Take the lines below beginning at the line that has "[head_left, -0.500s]" and stopping after the line that has "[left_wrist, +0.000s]", and print them exactly as they are, with no other lines.

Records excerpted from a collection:
---

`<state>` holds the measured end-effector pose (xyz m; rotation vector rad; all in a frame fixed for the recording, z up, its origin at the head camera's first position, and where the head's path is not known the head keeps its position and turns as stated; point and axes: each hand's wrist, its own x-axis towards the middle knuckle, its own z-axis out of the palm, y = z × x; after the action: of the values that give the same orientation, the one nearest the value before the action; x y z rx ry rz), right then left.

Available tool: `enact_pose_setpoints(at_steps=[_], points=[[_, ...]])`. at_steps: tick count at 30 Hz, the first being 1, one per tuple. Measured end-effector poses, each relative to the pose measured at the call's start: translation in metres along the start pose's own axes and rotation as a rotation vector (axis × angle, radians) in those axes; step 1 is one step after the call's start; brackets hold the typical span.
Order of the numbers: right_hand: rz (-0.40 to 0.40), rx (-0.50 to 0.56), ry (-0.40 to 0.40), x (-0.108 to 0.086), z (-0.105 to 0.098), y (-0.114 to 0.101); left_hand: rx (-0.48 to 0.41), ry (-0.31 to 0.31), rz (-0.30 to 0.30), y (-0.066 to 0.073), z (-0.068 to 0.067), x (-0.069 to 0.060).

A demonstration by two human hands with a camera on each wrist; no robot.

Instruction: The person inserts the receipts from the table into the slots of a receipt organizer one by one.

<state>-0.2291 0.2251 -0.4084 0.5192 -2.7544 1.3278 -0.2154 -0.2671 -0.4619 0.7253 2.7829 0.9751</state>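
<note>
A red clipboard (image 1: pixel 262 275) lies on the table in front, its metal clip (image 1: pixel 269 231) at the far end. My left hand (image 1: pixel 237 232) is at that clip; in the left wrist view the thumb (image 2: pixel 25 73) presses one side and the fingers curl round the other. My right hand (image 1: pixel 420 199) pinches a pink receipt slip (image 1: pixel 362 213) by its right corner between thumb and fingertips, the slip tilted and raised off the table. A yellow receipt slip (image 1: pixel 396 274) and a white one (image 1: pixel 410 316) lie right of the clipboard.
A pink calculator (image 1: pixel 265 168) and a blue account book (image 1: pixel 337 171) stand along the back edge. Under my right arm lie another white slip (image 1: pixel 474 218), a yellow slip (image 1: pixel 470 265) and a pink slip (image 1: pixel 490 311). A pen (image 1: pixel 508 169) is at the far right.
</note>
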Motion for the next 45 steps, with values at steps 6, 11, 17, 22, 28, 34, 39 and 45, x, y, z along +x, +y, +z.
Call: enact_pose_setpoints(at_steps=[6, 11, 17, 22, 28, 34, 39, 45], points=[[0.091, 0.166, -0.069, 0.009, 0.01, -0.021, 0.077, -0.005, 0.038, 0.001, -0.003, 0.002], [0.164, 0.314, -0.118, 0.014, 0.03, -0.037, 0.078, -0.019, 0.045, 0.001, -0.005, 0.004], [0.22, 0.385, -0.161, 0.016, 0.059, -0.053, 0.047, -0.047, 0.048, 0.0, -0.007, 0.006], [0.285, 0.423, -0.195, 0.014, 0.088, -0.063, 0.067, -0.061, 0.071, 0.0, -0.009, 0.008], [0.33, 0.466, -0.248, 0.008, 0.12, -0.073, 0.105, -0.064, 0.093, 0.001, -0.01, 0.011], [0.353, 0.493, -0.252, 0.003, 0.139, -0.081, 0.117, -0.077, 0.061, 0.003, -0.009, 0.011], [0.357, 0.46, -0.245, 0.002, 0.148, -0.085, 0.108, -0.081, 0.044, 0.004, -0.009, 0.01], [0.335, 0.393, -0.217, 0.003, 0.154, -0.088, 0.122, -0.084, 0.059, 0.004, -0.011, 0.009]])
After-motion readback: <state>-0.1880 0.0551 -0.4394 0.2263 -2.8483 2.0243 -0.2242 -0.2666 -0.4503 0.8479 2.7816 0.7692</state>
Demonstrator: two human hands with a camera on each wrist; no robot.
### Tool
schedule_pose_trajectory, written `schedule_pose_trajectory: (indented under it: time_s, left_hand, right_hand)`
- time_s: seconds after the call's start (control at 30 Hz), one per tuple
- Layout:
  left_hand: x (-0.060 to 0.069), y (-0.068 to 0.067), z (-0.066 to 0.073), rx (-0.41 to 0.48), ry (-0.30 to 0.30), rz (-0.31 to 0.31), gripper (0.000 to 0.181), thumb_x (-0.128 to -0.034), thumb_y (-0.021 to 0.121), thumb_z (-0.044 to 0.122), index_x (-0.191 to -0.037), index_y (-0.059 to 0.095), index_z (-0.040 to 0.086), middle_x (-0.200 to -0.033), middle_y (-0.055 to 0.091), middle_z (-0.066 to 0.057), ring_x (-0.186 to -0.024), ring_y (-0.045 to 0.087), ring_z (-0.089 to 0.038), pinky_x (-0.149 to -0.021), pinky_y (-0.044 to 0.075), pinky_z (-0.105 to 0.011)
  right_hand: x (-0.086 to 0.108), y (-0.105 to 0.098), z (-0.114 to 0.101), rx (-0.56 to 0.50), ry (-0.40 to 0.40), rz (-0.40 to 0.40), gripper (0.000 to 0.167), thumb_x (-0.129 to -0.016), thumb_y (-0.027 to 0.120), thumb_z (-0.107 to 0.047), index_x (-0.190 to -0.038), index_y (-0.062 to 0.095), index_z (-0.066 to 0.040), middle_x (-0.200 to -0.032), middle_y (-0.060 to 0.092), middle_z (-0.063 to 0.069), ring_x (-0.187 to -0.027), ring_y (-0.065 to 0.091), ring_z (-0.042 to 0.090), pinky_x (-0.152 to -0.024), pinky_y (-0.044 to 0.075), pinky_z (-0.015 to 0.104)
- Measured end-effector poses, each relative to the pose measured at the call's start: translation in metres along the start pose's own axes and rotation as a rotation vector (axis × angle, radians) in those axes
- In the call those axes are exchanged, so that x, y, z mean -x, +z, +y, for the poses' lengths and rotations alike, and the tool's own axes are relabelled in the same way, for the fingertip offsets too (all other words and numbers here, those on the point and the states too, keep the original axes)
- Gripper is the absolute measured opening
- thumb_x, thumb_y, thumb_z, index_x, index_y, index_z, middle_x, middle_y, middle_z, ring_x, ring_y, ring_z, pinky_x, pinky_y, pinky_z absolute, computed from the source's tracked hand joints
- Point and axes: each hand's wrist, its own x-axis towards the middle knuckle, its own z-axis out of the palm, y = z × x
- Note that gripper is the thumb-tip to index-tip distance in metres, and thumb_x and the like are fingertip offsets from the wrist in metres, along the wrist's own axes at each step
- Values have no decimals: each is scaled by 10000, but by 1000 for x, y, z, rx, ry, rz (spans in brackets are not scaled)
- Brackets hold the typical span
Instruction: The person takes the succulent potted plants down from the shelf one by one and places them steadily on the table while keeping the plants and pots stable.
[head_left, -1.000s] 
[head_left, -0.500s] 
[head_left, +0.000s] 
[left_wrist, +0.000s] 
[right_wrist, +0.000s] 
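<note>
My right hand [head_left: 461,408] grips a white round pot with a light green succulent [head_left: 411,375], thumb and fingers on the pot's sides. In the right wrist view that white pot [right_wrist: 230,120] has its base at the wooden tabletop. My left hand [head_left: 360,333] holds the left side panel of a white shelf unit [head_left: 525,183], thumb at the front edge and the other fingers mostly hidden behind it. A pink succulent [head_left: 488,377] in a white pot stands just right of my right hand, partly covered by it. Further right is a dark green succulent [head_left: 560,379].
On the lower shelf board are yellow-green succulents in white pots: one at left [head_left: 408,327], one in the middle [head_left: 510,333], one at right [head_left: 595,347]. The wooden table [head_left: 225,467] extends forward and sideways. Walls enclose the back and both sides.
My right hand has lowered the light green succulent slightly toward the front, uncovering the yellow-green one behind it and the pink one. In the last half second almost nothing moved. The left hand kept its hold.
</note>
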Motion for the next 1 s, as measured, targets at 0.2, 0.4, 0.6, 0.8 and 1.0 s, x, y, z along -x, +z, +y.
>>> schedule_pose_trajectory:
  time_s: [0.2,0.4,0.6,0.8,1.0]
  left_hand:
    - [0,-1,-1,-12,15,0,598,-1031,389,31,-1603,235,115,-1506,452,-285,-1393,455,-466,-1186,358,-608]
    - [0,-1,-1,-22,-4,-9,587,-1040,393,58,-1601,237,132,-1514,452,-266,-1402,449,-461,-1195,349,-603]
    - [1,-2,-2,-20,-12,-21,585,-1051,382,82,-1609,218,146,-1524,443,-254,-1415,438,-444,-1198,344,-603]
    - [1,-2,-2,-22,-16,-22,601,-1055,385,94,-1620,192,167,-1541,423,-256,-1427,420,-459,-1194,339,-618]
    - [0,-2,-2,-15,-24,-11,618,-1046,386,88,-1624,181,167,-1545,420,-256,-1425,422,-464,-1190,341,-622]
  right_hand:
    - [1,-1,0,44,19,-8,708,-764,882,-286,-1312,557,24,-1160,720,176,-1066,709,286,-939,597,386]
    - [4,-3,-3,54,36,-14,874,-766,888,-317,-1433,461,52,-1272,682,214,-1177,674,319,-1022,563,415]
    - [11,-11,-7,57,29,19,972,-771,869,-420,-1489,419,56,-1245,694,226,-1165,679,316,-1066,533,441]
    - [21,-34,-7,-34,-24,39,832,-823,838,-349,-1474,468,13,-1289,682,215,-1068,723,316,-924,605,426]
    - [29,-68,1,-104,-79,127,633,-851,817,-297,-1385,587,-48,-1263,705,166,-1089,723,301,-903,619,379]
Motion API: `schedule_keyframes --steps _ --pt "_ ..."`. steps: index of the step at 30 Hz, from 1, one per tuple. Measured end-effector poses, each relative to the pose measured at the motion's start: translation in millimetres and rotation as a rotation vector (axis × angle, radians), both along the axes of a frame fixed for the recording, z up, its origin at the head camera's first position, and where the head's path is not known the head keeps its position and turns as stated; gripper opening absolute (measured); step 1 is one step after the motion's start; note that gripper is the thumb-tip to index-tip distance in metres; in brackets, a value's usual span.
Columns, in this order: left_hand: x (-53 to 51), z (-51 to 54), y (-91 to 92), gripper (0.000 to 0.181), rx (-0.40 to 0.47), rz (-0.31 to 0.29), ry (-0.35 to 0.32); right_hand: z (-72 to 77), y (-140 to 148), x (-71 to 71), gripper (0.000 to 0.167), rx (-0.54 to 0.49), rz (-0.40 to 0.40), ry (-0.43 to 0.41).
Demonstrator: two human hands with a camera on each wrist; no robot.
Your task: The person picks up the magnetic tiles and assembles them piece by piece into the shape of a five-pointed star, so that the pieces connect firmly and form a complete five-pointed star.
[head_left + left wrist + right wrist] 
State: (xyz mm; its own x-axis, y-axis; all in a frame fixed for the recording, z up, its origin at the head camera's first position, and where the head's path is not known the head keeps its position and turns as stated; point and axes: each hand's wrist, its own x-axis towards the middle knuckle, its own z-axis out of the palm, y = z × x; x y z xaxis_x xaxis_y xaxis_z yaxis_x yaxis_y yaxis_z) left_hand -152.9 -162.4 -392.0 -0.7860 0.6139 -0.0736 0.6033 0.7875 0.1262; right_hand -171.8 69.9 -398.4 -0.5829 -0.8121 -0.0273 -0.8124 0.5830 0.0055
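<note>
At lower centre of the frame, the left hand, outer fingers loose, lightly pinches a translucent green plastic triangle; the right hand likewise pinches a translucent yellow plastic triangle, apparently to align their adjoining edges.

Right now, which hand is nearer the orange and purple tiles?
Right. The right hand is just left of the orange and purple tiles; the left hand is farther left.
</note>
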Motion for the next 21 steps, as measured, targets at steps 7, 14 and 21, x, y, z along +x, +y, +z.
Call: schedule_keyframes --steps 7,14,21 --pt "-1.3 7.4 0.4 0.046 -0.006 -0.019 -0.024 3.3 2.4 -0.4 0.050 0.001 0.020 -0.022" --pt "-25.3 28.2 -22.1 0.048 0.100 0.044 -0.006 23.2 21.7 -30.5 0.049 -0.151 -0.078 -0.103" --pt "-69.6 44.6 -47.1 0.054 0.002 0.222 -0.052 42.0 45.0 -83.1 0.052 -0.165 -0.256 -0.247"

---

Result of this task —
[head_left, -0.500s] 
[head_left, +0.000s] 
[left_wrist, +0.000s] 

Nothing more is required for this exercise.